No one else may see what you’re doing all by yourself, on your phone, or in a car, or in a bedroom. But God sees. He sees it all [observa todo]. He sees your heart.

Hebrews 13:4 says this— Let marriage be held in honor among all, and let the marriage bed be undefiled, for God will judge the sexually immoral and adulterous. [Todos ustedes deben honrar su matrimonio, y ser fieles a sus cónyuges; pero a los libertinos y a los adúlteros los juzgará Dios.]

And with that understanding, we come to our final lesson for today. The dad wants his son to know about the privacy of intimacy, the pleasure of intimacy, the protection and the protector of intimacy, and lastly, he wants his son to know the peril [peligro] of immorality. The peril of immorality. Look at VERSES 22-23.

Aside from the eternal consequences with God the Judge, there are the practical consequences of this life. Do not go near the door of her house! Keep your way far from her!

Why? Because God will judge you and because sexual sin is a snare. It’s a trap. It’s a black hole that will suck you deeper and deeper into it.

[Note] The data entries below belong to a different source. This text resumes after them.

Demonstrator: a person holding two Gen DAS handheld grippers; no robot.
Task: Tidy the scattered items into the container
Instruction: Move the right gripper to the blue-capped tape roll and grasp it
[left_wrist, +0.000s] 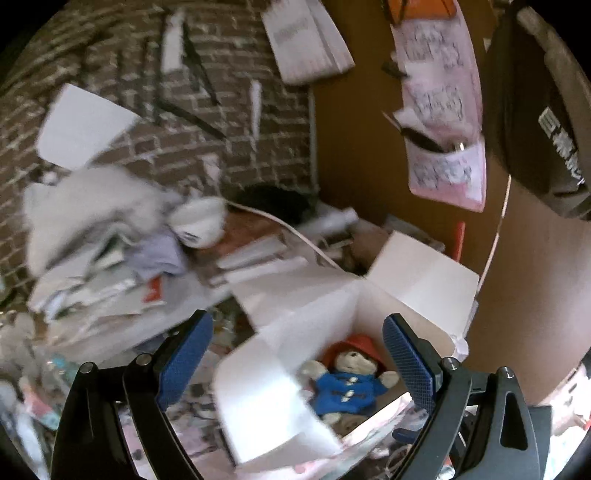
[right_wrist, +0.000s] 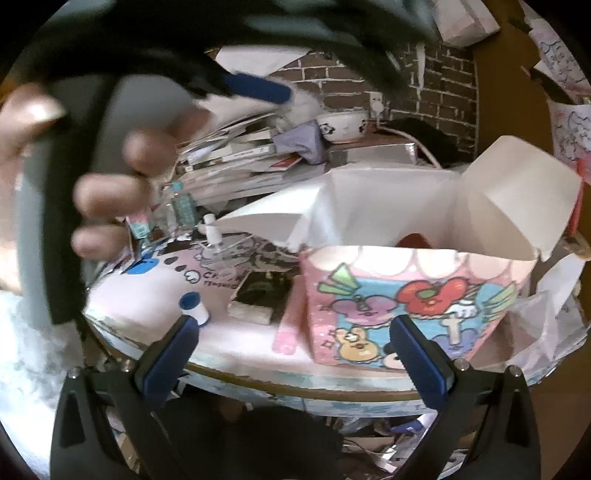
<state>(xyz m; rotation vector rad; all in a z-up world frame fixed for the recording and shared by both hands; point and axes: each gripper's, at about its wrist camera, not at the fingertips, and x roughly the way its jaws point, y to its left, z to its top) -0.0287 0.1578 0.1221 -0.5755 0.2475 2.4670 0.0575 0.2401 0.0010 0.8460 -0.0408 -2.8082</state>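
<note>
left tongs (left_wrist: 297, 356): wide open, holding nothing, above box (left_wrist: 325, 295) | teddy bear (left_wrist: 345, 384): inside box | right tongs (right_wrist: 295, 354): wide open, maybe near box front, blurry

"CH" on pink mat (right_wrist: 155, 295)

Left gripper (left_wrist: 297, 360) above box (left_wrist: 417, 273); bear toy (left_wrist: 347, 387) inside, between fingers. Ahead of right gripper (right_wrist: 295, 350): box (right_wrist: 417, 302) right, flat case (right_wrist: 258, 299) centre, spray bottle (right_wrist: 214, 243) behind, bowl (right_wrist: 343, 125) farther back atop pile.
</note>
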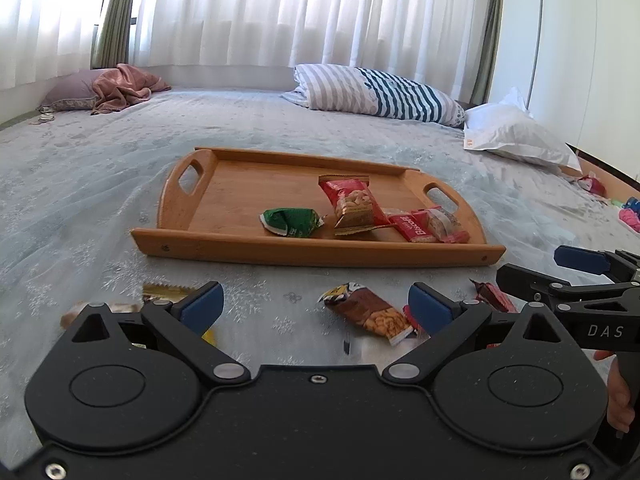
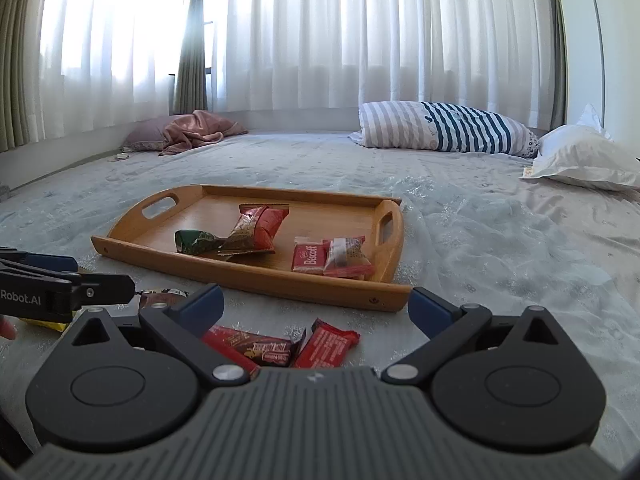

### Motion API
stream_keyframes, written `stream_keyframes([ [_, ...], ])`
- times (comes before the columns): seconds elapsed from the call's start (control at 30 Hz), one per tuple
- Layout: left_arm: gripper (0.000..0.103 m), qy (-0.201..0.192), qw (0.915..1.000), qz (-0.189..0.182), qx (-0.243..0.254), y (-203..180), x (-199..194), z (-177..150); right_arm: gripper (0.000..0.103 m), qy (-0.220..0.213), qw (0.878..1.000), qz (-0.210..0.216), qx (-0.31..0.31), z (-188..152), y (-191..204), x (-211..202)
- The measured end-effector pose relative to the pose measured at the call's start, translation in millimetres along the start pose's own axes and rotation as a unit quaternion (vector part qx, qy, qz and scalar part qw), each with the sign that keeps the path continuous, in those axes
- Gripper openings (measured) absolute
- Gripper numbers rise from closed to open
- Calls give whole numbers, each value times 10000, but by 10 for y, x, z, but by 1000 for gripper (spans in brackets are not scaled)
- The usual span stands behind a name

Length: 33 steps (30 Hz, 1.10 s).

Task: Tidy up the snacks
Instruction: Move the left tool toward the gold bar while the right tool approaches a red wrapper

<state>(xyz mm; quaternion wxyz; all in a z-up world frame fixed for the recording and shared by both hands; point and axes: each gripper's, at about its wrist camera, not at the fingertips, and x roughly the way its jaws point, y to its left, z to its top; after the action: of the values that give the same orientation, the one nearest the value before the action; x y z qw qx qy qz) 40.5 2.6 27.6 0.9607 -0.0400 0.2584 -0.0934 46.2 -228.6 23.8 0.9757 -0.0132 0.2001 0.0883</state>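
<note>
Both my tools gape wide and empty: left tool [image 1: 316, 308] over the brown packet [image 1: 370, 317], right tool [image 2: 316, 308] over red wrappers [image 2: 332, 346], low in frame, lined up for the tray [image 2: 256, 276] mid-frame on the bed.

place: home bedroom | evidence: bed [image 1: 280, 128], striped pillow [image 1: 380, 92], curtains [image 2: 320, 32]
</note>
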Motion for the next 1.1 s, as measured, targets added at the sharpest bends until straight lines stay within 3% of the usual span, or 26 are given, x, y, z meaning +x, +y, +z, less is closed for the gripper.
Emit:
stream_keyframes([
  [0.47,99,-235,9983,521,-79,176,-234,-215,103,77,9997,-245,61,-171,-13,-65],
  [0.6,75,-306,9966,758,-42,254,-301,-251,103,-29,9992,-377,140,-209,-10,-104],
  [0.67,67,-308,9959,852,-85,304,-311,-255,98,-97,9989,-413,201,-214,-8,-123],
  [0.73,54,-257,9950,954,-166,364,-304,-258,87,-98,9986,-473,219,-225,9,-126],
  [0.93,48,-108,9914,1221,-447,519,-204,-268,62,69,9981,-574,203,-278,81,-83],
  [1.1,44,-71,9917,1226,-368,513,-141,-277,55,276,9976,-570,270,-322,94,-11],
])
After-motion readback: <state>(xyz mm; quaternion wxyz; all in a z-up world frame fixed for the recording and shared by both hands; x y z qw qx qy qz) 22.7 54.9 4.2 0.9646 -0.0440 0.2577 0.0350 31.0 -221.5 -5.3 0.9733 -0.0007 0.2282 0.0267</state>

Sex is powerful. And like a car or a chainsaw, it will do a great deal of good when used in the proper context. But used in the wrong way, it will enslave you. It will hold you in its grip. And it will never let you go. It will sink its teeth into you and it will never let you go.

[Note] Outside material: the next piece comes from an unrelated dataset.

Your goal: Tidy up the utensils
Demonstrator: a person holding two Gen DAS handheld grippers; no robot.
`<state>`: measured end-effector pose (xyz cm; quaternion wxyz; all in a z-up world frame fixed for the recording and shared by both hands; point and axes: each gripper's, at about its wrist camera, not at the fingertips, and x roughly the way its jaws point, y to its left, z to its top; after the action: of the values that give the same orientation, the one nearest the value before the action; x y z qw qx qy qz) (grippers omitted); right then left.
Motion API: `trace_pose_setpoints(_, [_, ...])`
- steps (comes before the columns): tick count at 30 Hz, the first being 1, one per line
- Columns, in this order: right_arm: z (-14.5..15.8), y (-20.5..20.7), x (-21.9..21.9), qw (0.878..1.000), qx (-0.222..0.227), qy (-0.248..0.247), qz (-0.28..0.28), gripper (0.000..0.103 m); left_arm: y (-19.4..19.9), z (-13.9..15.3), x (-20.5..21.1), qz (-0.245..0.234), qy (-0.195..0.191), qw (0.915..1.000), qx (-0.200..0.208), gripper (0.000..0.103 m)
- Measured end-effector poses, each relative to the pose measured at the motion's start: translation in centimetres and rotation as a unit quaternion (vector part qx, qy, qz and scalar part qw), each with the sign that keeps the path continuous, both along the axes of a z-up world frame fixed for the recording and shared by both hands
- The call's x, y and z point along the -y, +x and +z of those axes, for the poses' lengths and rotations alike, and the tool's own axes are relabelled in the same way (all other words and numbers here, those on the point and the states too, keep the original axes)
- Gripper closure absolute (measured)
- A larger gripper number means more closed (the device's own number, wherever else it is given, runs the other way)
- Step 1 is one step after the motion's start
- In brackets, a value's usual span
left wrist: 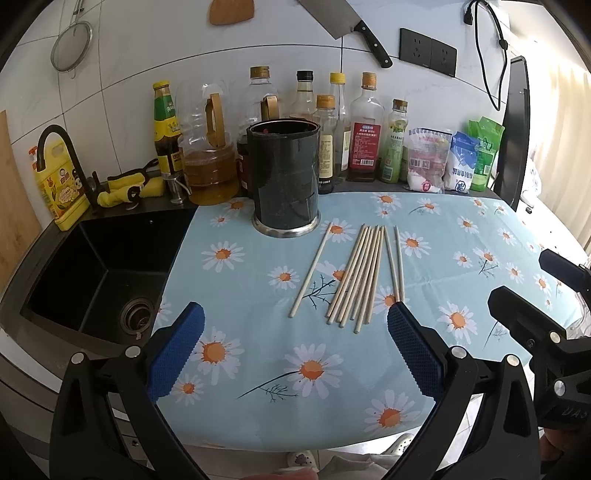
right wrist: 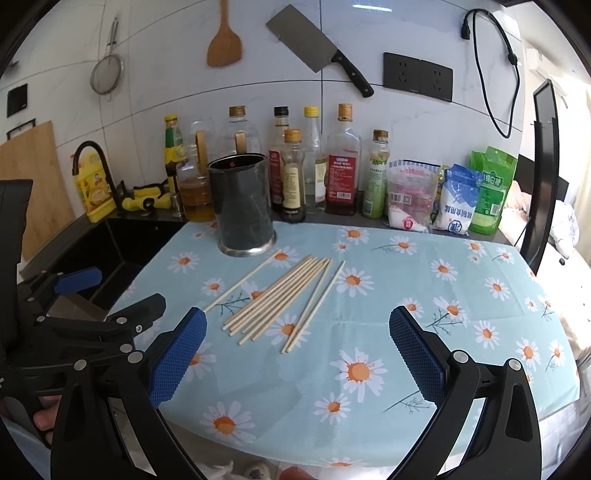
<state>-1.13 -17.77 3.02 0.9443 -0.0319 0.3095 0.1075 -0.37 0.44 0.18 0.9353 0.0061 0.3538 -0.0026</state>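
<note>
Several wooden chopsticks lie loose on the daisy tablecloth, with one chopstick apart to their left. They also show in the right wrist view. A dark cylindrical utensil holder stands upright behind them, also seen in the right wrist view. My left gripper is open and empty, hovering in front of the chopsticks. My right gripper is open and empty, in front and to the right of them; its black body shows at the left wrist view's right edge.
A black sink with a faucet lies left of the cloth. Oil and sauce bottles and seasoning bags line the back wall. A cleaver, spatula and strainer hang on the tiles.
</note>
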Motion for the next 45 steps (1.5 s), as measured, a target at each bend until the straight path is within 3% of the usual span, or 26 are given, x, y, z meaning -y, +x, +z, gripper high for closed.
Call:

Sexual sin never satisfies. It’s like a drug. It just wants more and more and more. I say this with the authority of Scripture and with the testimony of my own life. And there are many, many other men who will say the same thing. Don’t start down that road. Stay on the path of holiness.

As the final line of these verses say, great folly will lead you astray. That’s the same verb from verses 19 and 20. You will stagger like a drunk man. Stray off the words of life, and you will wander into death.

But, there is hope, isn’t there? If sin has dug its teeth into you, if sin has gripped you in its power, can you be freed? Can you break the power of sin in your life? Not on your own. But it can be done in Jesus Christ.

Come to him in faith. Your old self will be crucified with Him. And you will no longer be a slave to sin. The battle continues, but sin is no longer your master. And as you walk with Jesus in humble obedience, having been freed from the penalty of sin (that’s justification), He will begin to free you from the power of sin (that’s justification).

It’s a package deal. Justification and sanctification are a package deal. And they are yours in you repent of sin and trust in Jesus Christ.

We’re going to do something a little bit different today. Instead of closing in a final song, I want to invite anyone who is married to come forward for prayer if they’d like. And after a passage like today’s, I want to focus a little bit on you. The unmarried people are important too, but I’d like just married right now.

Let's pray for us, and then we'll pray for the single people as well.